Liaison psychiatry emerged in the 1930s to integrate psychiatry with other branches of medicine (
1); however, the liaison aspects of consultation-liaison psychiatry faded away because of financial constraints (
2). Timely identification of psychiatric disorders of people who have a general medical illness is essential to providing care to hospitalized patients. Untreated psychiatric symptoms, such as malignant denial of illness (
3,
4) and depression (
5,
6), may never resolve spontaneously, leading to a pattern of rehospitalization with no improvement in the patient’s outcome. Thus, inadequate attention to the patient-physician relationship and patients’ psychosocial needs jeopardizes the welfare of patients and promotes dissatisfaction and burnout of staff. In short, as the liaison model has eroded, the need for it has only increased. Interdisciplinary approaches to patient care are often idealized. Most of the research on collaborative care has been done in outpatient settings (
7). A meta-analysis of interdisciplinary team interventions on medical wards found that 70% did not reduce length of stay (LOS) (
8); however, the consultation-liaison program at Yale demonstrated a reduction in LOS (
9).
A philanthropic donation in [year] allowed a high-volume, high-acuity urban teaching hospital to hire an inpatient comanagement care psychiatrist. The expectation was that facilitating psychiatric evaluation and treatment of medical patients, using a traditional consultation-liaison model, would result in better patient care and greater satisfaction with psychiatry services on the part of medical consultees. When patients stay beyond the expected LOS, each extra day is “lost” to the hospital; in other words, there is no payment for these extra days. Were that bed now filled with a new patient, the hospital would receive payment. The addition of an inpatient comanaging psychiatrist in the Division of Hospital Medicine was intended to decrease lost days.

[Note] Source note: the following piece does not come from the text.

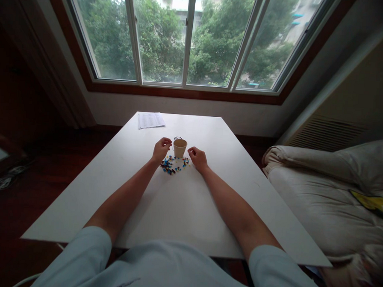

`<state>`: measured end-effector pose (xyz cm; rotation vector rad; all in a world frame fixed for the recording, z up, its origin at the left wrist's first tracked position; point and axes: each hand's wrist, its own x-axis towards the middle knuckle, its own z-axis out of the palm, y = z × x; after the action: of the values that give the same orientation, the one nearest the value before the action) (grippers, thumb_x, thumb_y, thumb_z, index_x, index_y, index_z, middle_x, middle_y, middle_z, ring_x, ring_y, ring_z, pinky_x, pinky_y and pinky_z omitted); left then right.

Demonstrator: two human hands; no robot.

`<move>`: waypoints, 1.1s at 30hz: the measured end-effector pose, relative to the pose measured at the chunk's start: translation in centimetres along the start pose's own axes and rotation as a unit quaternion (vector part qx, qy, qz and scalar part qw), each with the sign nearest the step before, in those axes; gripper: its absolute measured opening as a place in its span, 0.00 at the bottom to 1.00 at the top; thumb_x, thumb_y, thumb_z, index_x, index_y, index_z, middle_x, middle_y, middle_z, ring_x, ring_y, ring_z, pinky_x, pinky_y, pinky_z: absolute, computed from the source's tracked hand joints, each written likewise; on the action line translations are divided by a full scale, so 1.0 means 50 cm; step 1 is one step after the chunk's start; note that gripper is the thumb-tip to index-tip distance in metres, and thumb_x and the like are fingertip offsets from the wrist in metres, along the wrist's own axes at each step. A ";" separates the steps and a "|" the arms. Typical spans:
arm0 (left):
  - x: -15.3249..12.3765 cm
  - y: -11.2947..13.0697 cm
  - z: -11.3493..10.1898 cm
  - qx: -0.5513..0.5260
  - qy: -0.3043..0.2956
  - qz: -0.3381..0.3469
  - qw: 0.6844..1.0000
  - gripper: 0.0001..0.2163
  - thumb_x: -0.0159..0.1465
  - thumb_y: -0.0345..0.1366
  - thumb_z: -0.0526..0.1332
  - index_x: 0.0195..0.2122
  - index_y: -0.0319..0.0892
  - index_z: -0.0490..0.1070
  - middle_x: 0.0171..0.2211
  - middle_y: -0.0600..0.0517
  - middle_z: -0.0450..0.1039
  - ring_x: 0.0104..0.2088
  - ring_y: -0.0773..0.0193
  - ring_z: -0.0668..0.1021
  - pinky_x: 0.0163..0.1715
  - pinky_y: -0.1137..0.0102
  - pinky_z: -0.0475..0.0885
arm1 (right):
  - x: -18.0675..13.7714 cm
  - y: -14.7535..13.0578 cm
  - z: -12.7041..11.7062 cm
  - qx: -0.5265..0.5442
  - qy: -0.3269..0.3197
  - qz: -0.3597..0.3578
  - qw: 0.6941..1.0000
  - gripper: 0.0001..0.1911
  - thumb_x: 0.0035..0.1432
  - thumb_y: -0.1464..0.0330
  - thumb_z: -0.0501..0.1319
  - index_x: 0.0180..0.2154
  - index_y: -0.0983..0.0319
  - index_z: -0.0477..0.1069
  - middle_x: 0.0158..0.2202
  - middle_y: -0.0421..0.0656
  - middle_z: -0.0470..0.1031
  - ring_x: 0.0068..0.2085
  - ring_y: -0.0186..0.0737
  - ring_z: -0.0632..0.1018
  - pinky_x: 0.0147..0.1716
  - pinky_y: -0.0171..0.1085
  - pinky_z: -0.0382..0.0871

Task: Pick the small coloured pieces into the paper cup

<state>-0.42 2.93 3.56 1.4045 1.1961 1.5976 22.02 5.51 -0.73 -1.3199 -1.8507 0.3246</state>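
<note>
The cup [179, 147] stood upright toward the far half of the white table [181, 211], between the two hands. It was a plain tan, its open mouth round and wider than its base, its inner wall a shade deeper than the outside (what lay at the bottom could not be seen).

Around its near side spread a loose scatter of tiny pieces [168, 164], in blue, yellow and dark reddish brown. They lay thickest to the left and in front, where many touched or overlapped, and thinned into a smaller group at the right. Singly they were too small for their shape to be told with certainty.

The left hand [162, 149] was just left of the cup, above the edge of the thicker scatter, its fingers curled and the thumb close to the fingertips. The right hand [197, 156] was just to the right, beside the smaller group, bent into a similar narrow curl. Whether either pinched a piece could not be told. Farther off, near the table's far left corner, lay printed sheets of paper [150, 120].
</note>
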 end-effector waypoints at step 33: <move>0.008 0.047 0.010 -0.026 -0.102 -0.098 0.990 0.14 0.58 0.40 0.63 0.43 0.40 0.78 0.40 0.47 0.78 0.26 0.71 0.72 0.34 0.68 0.71 | -0.010 -0.005 0.002 -0.036 -0.122 -0.066 0.990 0.09 0.56 0.67 0.59 0.34 0.59 0.77 0.26 0.37 0.74 0.27 0.32 0.69 0.29 0.31 0.58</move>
<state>0.20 2.59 5.90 1.3380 1.1252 1.3085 21.84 4.99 -0.85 -1.2421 -2.1614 0.3638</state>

After the comanaged care team was established, it became apparent that the proactive involvement of the psychiatrist contributed to a reduction in LOS for patients who required psychiatric consultation, resulting in financial benefit to the hospital. The hospital made an investment by expanding the program (adding a second psychiatrist and a social worker) with the expectation of additional financial benefit.
There was a decrease in LOS for patients seen in the comanaged care model (compared to those seen via the traditional consultation-liaison referral model). Comanaged patients were seen earlier in the hospital stay. Limiting the analysis to patients with LOS of ≤10 days (N=324) and adjusting for case-mix index and diagnosis-related anticipated LOS, we found a mean reduction in LOS of 1.19 days. (t=2.97, df=??, p<.003; 95% confidence interval of 0.40–1.98) (
10). The percentage of patients staying longer than five days was reduced from 59% to 34%. Based on the analysis conducted by hospital administration on the program, there was an estimated annualized saving of 2,889 hospital patient-days. With a conservative figure of $600/day for each “lost” day, the program prevented the hospital from losing $1,733,400.
A program such as the one we created might not succeed in every institution. Comanaged care provides a route to enhancing the ability of psychiatrists to manage patients and to simultaneously provide teaching to nonpsychiatric colleagues. Restoring liaison activities has great value for consultation-liaison psychiatrists and for the institutions in which we work. For those of us who miss the liaison aspects of what we do, this model could restore such activities.